The Palin Effect

The Campaign Spot shows us numbers that indicate Palin delivered for the Republican ticket, and talks about her future in politics.   I would like to see her stay on the national stage, so we can get to know her better.  I have my disagreements with her on some social issues, but I don’t think she’s the kind of social conservative who will want to shove her social values down everyone else’s throats.  I’m hoping she can develop into the kind of political personality that can hold the base together, and appeal to more conservative independents.

16 thoughts on “The Palin Effect”

  1. She’s the kind of Republican we need, the Conservative kind, not someone who’s looking to compromise their beliefs all the time in order to “reach across the aisle.” I’d love to see her stay in the national spotlight because of her Reaganesque toughness.

  2. I guarantee you that you and I disagree on social issues, but from what I’ve seen of her actions, she’s a lot like me.

    I’m not into the whole gay thing. Don’t particularly care for the lifestyle, and it’s not for me. But I also voted against Amendment 2 here in Florida (which $#&(* passed) which basically bans gay marriage, because I don’t believe my social morals have to be yours. Especially when they don’t affect my family.

    I’m actually *very* socially conservative, but never in a million years would I vote to require you to be. Palin has voted in ways that show she feels the same, and I respect that.

  3. I truly don’t understand the reaction of the David Brooks wing of the GOP to her. I’m forced to conclude that it’s snobbery – that when it came down to it, Columbia and Harvard versus the University of Idaho mattered more to those folks.

  4. It bothers me that someone who thinks Africa is a country and doesn’t know what countries make up North America was a benefit to the Republican party. Knowledge matters, and wanting your leaders to be better than mediocre doesn’t make someone elitist or a snob.

    I don’t understand where this “I want someone just like me” trend came from. I thought we were supposed to have higher standards for the highest offices in the land. I want someone who UNDERSTANDS someone like me, but I don’t actually want them to BE just like me—because I’m certainly not in any way qualified to be VP, and I know a fuckton more about the world and foreign policy than Sarah Palin does.

    And I didn’t go to college at all.

  5. Guav, the Africa thing isn’t verifiable, just a rumor. Palin was specifically targeted by the media to look ‘stupid’. I don’t think she interviews very well, but I’m of the mind I want someone who thinks more like me than someone who thinks they know what’s best for me.

    Obama, Biden, and McCain are just as ignorant on as many topics as Palin. Sarah just isn’t as polished of a bullshitter as the others and it comes across as “dumb”.

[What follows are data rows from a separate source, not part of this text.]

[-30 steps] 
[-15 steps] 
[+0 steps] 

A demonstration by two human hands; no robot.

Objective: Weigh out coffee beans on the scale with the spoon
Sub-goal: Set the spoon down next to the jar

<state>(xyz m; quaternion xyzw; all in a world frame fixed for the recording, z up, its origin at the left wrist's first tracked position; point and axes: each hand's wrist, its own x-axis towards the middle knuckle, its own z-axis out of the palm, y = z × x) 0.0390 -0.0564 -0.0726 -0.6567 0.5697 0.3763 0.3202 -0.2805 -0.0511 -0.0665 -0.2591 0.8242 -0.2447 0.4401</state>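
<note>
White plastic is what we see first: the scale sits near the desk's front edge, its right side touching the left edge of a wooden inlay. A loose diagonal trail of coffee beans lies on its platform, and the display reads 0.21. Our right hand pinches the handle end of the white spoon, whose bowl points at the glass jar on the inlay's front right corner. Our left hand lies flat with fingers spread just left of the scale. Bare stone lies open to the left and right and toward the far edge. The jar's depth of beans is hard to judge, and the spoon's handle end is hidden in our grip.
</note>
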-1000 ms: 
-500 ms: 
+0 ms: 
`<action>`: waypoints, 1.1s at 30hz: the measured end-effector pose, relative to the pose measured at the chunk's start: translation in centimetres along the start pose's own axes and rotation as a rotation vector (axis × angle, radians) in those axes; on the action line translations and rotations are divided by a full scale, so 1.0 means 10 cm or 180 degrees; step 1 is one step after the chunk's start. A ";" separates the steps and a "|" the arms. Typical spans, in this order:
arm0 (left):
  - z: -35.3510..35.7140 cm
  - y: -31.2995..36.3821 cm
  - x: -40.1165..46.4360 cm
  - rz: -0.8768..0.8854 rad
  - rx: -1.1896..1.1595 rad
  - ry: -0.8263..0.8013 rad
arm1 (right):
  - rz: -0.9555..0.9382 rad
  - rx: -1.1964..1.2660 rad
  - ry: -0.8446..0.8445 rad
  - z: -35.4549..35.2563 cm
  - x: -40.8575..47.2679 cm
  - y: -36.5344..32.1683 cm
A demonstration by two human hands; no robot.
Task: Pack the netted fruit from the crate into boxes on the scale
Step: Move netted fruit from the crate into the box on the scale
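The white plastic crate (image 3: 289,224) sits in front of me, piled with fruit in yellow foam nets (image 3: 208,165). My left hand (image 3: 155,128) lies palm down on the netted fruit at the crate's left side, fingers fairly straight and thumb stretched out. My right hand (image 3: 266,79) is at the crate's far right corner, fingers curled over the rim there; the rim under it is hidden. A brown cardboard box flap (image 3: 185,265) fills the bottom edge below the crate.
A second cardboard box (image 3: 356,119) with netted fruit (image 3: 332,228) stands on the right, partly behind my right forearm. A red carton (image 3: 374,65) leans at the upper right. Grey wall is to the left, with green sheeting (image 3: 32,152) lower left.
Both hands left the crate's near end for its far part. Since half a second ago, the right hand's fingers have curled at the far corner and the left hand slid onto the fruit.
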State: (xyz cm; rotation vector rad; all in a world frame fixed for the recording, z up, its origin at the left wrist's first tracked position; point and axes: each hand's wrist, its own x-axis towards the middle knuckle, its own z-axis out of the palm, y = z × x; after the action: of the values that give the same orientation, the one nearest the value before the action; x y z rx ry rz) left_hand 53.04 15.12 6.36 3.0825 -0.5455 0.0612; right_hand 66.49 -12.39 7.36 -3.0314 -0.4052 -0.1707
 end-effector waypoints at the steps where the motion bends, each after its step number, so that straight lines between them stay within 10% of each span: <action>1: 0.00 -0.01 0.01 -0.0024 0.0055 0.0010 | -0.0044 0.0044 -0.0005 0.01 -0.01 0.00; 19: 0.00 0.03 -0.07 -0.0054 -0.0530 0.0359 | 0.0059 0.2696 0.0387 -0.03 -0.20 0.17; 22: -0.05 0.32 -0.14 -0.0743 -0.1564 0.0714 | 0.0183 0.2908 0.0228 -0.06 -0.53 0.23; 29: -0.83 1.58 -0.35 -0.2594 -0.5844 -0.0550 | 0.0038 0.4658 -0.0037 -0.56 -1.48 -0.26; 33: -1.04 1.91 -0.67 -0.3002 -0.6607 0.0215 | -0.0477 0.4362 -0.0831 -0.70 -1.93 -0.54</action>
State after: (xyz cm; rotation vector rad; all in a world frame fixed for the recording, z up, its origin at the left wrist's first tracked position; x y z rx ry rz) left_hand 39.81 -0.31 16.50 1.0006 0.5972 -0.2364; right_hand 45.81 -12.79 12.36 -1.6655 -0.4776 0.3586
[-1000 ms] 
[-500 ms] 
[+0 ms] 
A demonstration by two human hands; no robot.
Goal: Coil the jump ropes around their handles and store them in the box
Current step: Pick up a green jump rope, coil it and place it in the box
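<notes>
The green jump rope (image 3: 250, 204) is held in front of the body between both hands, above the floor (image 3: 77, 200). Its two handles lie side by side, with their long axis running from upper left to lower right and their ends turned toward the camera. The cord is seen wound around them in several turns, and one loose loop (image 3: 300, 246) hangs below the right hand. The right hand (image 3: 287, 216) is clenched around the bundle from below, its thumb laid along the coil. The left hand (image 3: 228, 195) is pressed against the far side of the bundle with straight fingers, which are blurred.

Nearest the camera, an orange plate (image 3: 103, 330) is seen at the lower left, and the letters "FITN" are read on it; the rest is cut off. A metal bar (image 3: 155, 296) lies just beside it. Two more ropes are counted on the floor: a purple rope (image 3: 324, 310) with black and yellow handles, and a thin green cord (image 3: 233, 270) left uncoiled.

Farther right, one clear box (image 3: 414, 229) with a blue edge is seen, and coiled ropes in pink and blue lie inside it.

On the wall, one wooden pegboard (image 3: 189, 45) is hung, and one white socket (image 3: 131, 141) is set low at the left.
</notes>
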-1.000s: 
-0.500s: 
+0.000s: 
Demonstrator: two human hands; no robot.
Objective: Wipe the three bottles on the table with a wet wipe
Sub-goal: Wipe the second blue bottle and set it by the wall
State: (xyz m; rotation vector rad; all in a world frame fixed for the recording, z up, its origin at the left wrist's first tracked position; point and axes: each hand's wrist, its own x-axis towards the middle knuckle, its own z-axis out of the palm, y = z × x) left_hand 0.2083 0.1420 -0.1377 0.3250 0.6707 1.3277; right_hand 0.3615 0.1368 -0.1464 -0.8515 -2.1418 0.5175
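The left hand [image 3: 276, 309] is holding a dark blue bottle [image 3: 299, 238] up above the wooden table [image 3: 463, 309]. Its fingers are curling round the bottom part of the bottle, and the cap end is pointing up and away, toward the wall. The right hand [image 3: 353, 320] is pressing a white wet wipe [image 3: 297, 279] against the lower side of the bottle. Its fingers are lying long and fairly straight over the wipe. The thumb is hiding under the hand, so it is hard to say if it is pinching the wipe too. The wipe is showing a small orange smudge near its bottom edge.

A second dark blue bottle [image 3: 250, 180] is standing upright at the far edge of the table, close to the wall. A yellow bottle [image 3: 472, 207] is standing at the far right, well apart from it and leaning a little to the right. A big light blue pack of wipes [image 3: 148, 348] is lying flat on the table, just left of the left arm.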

  6. Guav: Knowledge doesn’t honestly matter, because most voters aren’t knowledgeable. Knowledge can also be gained, and I think Palin is a lot smarter than her detractors give her credit for. She has work to do, but she has good instincts. She can pretty much write her own future at this point.

  7. Guav: The fact that the next president says there are 57 states is also bothersome to me.

  8. Robb, she was not specifically targeted by the media to look stupid, she was just totally unprepared for the interview and the national spotlight. There was absolutely nothing wrong with the questions she was asked, she just couldn’t answer them well. She doesn’t interview well, she doesn’t debate well—says a whole lot of words and doesn’t answer the question—so what is it that she does do well? Read scripted speeches? Anyone can do that. I just see in her a female GWB, and I’m very much not interested in that.

    Sebastian, knowledge matters to me in a candidate—I know most voters aren’t knowledgeable, but most voters are not trying to VP or POTUS.

    And there’s a difference between being stupid and being ignorant or unknowledgeable. I don’t think she knows enough for the office for which she was running, but I don’t actually think she’s stupid. Yeah, she’s smart—but she’s also incurious and not knowledgeable enough.

    Like you said, that can be fixed. When it is, I’ll reassess her.

    Zeron, obviously Obama does not actually think there are 57 states—it’s misspeaking—just like I know Palin does not actually think that Afghanistan borders the United States. I can easily forgive gaffes like that on both sides, everyone makes those.

  9. “obviously Obama does not actually think there are 57 states—”

    And yet you claim Palin thinks Africa is a country?

  10. I disagree that “she was not specifically targeted by the media to look stupid” and that “was absolutely nothing wrong with the questions she was asked.”

    Of course she was targeted, the MSM hated her from the instant she was picked and many of the questions were “gotchas”. I do agree that she could have answered better, but the questions were not designed to gain information — they were to stump her.

  11. The fact that the Gibson interview was extremely edited (to the point that her answer was from another question than the one they asked) tells me that they were out to get her. Yeah, even the raw footage it wasn’t a great interview, but they made her look far worse than she was and had too many gotcha’s when Gibson was actually wrong. (The Bush Doctrine, Exact Words, etc)

  12. Robb: She wouldn’t be the first person to think so—I’ve actually encountered someone who thought that before. I find it conceivable, yes. Geography is not everyone’s strong suit. I’m far less troubled by that then her not knowing who NAFTA involved or making fun of fruit fly research. Or sitting there telling us that she was not found guilty of any unethical behavior or wrongdoing when the verdict was the precise opposite.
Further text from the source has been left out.